Lomax tried the pastoral life in Texas, but his restless soul couldn’t hack it. In 1907, he scurried to grad-student status at Harvard University. There, he submerged himself in the study of chronicling cowboy songs under the tutelage of Barrett Wendell and George Lyman Kittredge; those two illustrious litterateurs applauded this forty-year old for his avid interest in the theretofore undone, or at least, unsung, compilation of cowboy songs. They would continue their advisory and inspirational roles in the life of this very unique American with a very unique mission to preserve this frontier past, an epoch that Lomax believed was imperiled by the advance of modern life — in the early 20th century! John Avery Lomax was a visionary! He was a study in non-study, applying a highly academic approach to conserving a musical genre that had never seen the inside of a classroom — and, hopefully, never would.

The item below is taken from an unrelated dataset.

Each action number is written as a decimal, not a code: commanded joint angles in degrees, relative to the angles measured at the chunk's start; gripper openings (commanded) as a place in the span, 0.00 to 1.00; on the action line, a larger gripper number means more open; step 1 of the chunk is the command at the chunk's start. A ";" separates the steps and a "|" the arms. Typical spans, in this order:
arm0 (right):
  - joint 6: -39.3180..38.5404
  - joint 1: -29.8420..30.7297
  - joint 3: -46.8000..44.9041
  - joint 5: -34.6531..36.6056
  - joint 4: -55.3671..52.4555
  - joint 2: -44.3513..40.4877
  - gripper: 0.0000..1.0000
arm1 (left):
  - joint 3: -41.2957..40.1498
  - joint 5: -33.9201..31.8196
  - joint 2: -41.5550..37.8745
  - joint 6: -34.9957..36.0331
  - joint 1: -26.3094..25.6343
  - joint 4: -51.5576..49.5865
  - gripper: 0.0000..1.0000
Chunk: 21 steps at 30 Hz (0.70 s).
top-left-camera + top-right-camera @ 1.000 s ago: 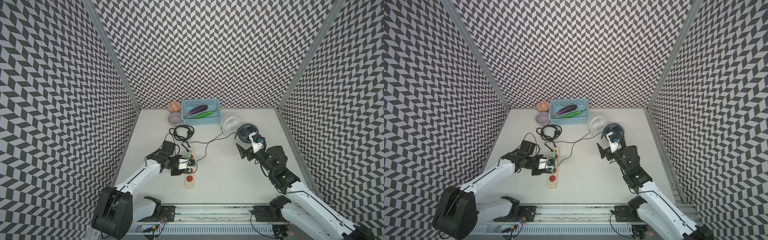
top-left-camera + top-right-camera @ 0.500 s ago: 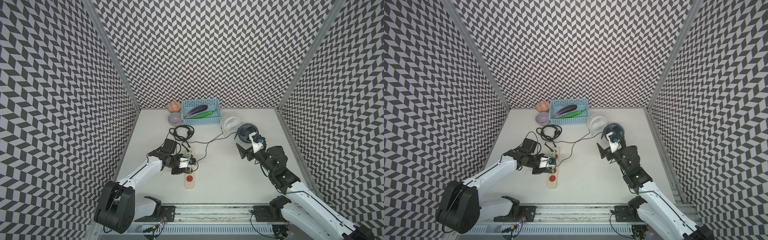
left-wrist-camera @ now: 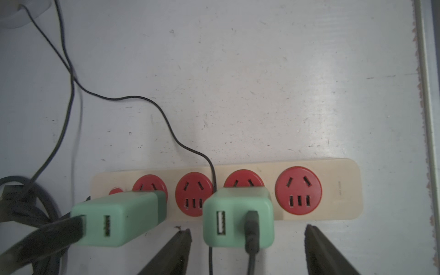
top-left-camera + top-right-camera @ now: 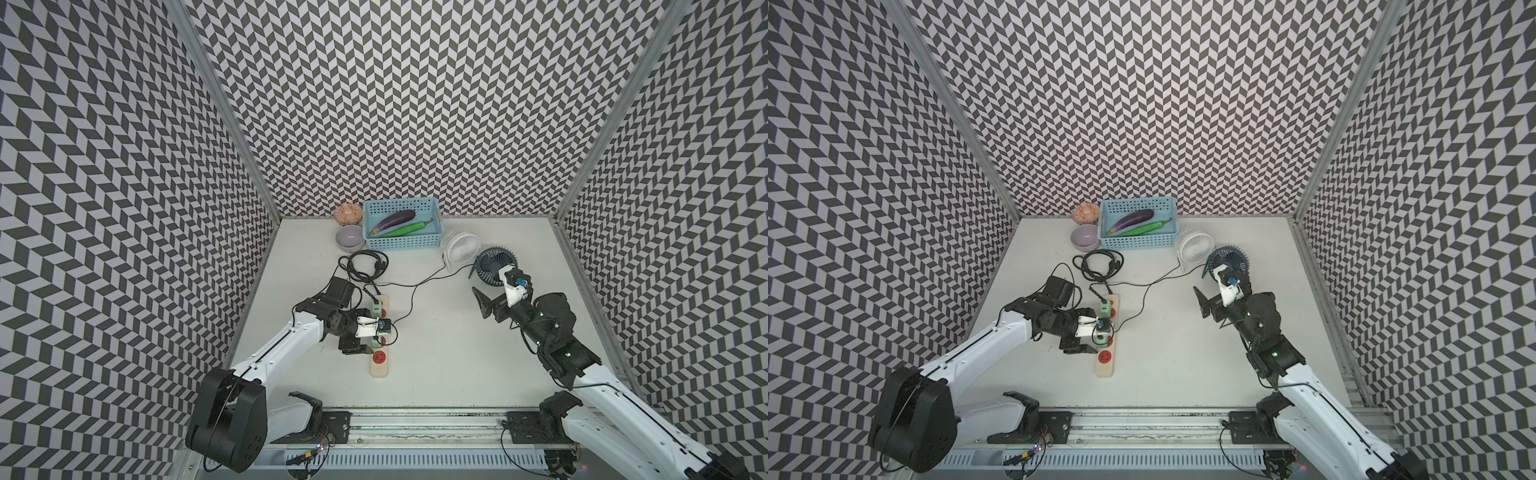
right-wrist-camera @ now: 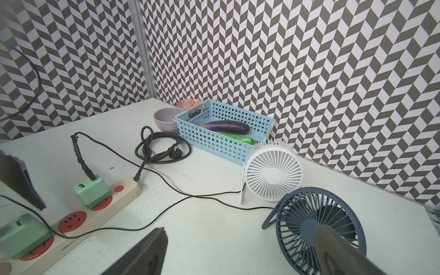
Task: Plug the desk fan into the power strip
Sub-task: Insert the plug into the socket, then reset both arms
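One cream power strip (image 4: 379, 369) lies left of centre on the table (image 4: 457, 357), running near to far: four red sockets, one orange button (image 5: 118, 188). Two green adapters are plugged in, the far adapter (image 3: 119, 219) in the farthest socket, the near adapter (image 3: 234, 206) in the third along. The left gripper (image 3: 248, 230) has its jaws parted either side of the near adapter, gripping nothing; the right gripper (image 5: 241, 230) gapes wide, empty, by the blue fan (image 4: 494, 266), one of two fans. The strip's small lettering is unreadable

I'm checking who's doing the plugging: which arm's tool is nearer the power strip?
Left. The left tool stands open around a green adapter plugged into the power strip; the right tool is open well away, beside the dark blue fan.
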 commanded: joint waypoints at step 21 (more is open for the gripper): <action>4.95 -0.60 0.91 13.80 6.20 2.73 1.00 | 12.36 3.99 -6.20 -45.03 8.18 24.13 1.00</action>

With immense determination, Lomax followed his heart’s desire to research, collect, and catalogue the music of the cowherds in the American West. Further academic positions and research grants aided this man to progress in his remarkably specialized field. In 1910, Lomax received publication of the anthology, Cowboy Songs and Other Frontier Ballads. The book was popular among the buying public and highly acclaimed by the academic world. The Texas Folklore Society was then established, by Lomax and Kittredge, as a branch of the American Folklore Society. This organization grew in number, and in scope, further expanding and solidifying the archival work of Lomax. His goal was to preserve the lyrical past — by publishing his gatherings of folklore and lyrics — before this innovative body of ballads, ditties, lullabies, melodies and verse vanished with the passage of time. Future scholars, film artists, and singers, would consequently possess actual documented lyrics and sheet music. With the advent of the Victor Talking Machine Company, recorded sounds would offer not only the sensibility of a by-gone era, but grant to the listener the chance to hear those oral traditions.

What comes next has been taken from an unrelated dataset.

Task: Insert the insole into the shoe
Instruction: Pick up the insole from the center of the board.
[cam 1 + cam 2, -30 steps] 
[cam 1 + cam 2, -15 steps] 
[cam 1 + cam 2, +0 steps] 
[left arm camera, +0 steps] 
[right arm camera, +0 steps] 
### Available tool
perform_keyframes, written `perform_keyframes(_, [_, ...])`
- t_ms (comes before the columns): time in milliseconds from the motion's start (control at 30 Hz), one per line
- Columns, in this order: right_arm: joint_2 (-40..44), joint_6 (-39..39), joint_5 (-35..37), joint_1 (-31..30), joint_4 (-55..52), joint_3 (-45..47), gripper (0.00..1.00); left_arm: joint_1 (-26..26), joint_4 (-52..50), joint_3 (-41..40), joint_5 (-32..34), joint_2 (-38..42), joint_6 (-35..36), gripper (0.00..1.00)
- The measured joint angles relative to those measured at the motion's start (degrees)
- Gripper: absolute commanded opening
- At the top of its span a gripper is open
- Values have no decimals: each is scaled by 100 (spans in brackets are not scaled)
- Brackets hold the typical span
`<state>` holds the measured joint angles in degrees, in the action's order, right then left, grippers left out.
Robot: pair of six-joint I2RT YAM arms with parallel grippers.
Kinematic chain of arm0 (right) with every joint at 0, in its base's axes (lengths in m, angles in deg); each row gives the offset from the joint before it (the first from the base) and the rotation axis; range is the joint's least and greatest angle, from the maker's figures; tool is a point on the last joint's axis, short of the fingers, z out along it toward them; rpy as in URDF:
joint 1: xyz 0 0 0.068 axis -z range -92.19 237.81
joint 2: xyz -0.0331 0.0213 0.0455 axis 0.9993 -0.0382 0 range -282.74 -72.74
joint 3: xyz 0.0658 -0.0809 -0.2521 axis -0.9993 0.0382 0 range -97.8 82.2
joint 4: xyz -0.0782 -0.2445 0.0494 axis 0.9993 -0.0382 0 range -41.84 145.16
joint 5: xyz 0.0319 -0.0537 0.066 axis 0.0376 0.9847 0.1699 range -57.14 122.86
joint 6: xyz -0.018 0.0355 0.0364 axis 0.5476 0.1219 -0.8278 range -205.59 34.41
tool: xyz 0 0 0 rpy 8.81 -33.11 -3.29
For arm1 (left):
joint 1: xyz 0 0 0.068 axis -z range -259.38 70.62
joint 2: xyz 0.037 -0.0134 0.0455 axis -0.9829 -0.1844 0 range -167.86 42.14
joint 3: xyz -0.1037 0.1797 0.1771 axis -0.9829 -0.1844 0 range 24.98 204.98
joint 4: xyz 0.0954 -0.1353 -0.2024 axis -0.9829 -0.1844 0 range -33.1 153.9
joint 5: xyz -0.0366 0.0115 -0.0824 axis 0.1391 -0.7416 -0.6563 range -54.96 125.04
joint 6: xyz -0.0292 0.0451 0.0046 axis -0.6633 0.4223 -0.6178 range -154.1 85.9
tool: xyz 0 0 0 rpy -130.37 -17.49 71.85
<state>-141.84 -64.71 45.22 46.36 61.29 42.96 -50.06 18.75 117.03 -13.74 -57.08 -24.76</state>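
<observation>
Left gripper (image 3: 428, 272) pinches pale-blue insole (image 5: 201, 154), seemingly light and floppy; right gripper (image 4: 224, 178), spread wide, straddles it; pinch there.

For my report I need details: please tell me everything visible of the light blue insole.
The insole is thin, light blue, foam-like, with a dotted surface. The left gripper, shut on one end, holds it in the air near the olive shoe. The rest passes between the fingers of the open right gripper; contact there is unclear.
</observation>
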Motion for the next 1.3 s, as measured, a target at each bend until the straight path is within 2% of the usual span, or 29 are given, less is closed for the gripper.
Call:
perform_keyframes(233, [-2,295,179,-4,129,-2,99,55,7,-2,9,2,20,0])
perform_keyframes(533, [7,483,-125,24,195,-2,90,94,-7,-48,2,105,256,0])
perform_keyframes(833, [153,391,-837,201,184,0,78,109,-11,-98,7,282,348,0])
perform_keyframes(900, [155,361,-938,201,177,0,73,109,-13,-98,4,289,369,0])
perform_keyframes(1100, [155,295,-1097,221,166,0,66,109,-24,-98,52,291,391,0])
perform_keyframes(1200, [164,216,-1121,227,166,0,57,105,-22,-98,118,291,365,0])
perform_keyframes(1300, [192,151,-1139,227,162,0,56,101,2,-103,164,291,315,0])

Thus was born the auditory history of the Old West through the frontier songs of cowboys, intoning the folklore of how the West was confronted, worked, and settled. The single-minded aspiration by one man became this prolific tremendous achievement: the collection of more than ten thousand recordings for the Archive of American Folk Song at the Library of Congress. The true, unvarnished and unrepentant history of the West comes to us today through the unceasing efforts by one amateur songwriter of cowpoke tunes who became an esteemed musicologist, the music historian of the American cowboy. The authentic and historical accounting, circumstances, framework, atmosphere, and experiences of any culture are best told not in scholarly text or through a squishy faux-history doomed to endure even more endless revisionist frenzy. Such a living history, of traditions, backdrop. actions, attainments, and aura, is meticulously passed on down the ages, for the ages, because of melodic poetry that comes from the heart of one human being to another — or from the heart of a cowherd to his cattle.

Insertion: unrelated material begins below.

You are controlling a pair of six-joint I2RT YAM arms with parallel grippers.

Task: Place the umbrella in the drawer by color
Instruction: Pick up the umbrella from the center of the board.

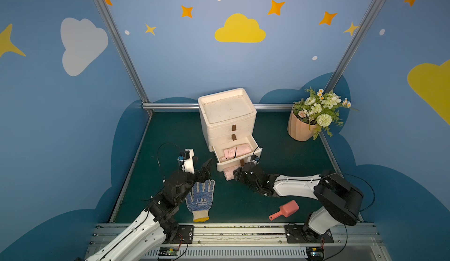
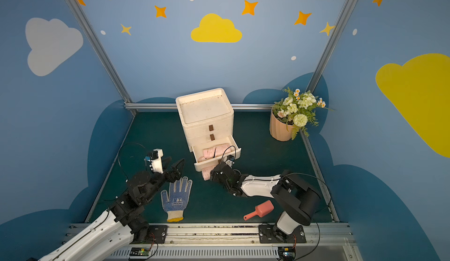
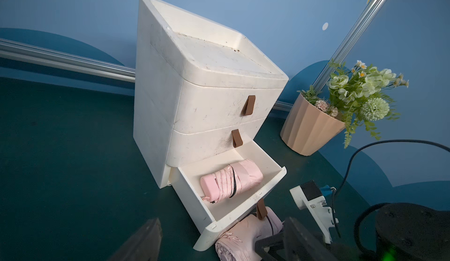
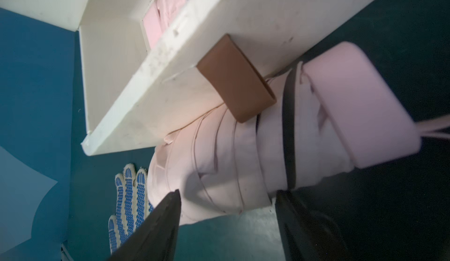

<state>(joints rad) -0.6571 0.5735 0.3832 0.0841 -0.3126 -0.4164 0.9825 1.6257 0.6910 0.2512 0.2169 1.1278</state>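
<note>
A white cabinet (image 1: 226, 116) has its bottom drawer (image 1: 231, 166) (image 3: 243, 200) pulled out. One folded pink umbrella (image 1: 237, 150) (image 2: 216, 151) (image 3: 231, 177) lies inside it. Another pink umbrella (image 1: 229, 173) (image 2: 206, 174) (image 3: 241, 237) (image 4: 231, 155) lies on the green mat, partly under the drawer front. My right gripper (image 1: 237, 173) (image 4: 229, 196) is low at this umbrella, jaws apart at its near side. My left gripper (image 1: 202, 163) (image 2: 174, 163) (image 3: 219, 237) hangs open and empty, left of the drawer.
A blue-dotted work glove (image 1: 201, 199) (image 2: 176, 196) lies under the left gripper. A pink scoop (image 1: 286, 210) lies near the front right. A flower pot (image 1: 300, 128) (image 3: 306, 130) stands at the back right. The two upper drawers are closed.
</note>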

The introduction to Cowboy Songs and Other Frontier Ballads is: What keeps the herd from running, Stampeding far and wide? The cowboy’s long, low whistle, And singing by their side.
One of those frontier ballads is named “The Cowboy’s Meditation.” The spoken lyrics are as follows:
AT midnight when the cattle are sleeping On my saddle I pillow my head, And up at the heavens lie peeping From out of my cold, grassy bed, — Often and often I wondered At night when lying alone If every bright star up yonder Is a big peopled world like our own. Are they worlds with their ranges and ranches? Do they ring with rough rider refrains? Do the cowboys scrap there with Comanches And other Red Men of the plains? Are the hills covered over with cattle In those mystic worlds far, far away? Do the ranch-houses ring with the prattle Of sweet little children at play?
At night in the bright stars up yonder Do the cowboys lie down to their rest? Do they gaze at this old world and wonder If rough riders dash over its breast? Do they list to the wolves in the canyons? Do they watch the night owl in its flight? With their horse their only companion While guarding the herd through the night? Sometimes when a bright star is twinkling Like a diamond set in the sky, I find myself lying and thinking, It may be God’s heaven is nigh. I wonder if there I shall meet her, My mother whom God took away; If in the star-heavens I’ll greet her
At the round-up that’s on the last day.
In the east the great daylight is breaking And into my saddle I spring; The cattle from sleep are awakening, The heaven-thoughts from me take wing, The eyes of my bronco are flashing, Impatient he pulls at the reins, And off round the herd I go dashing, A reckless cowboy of the plains.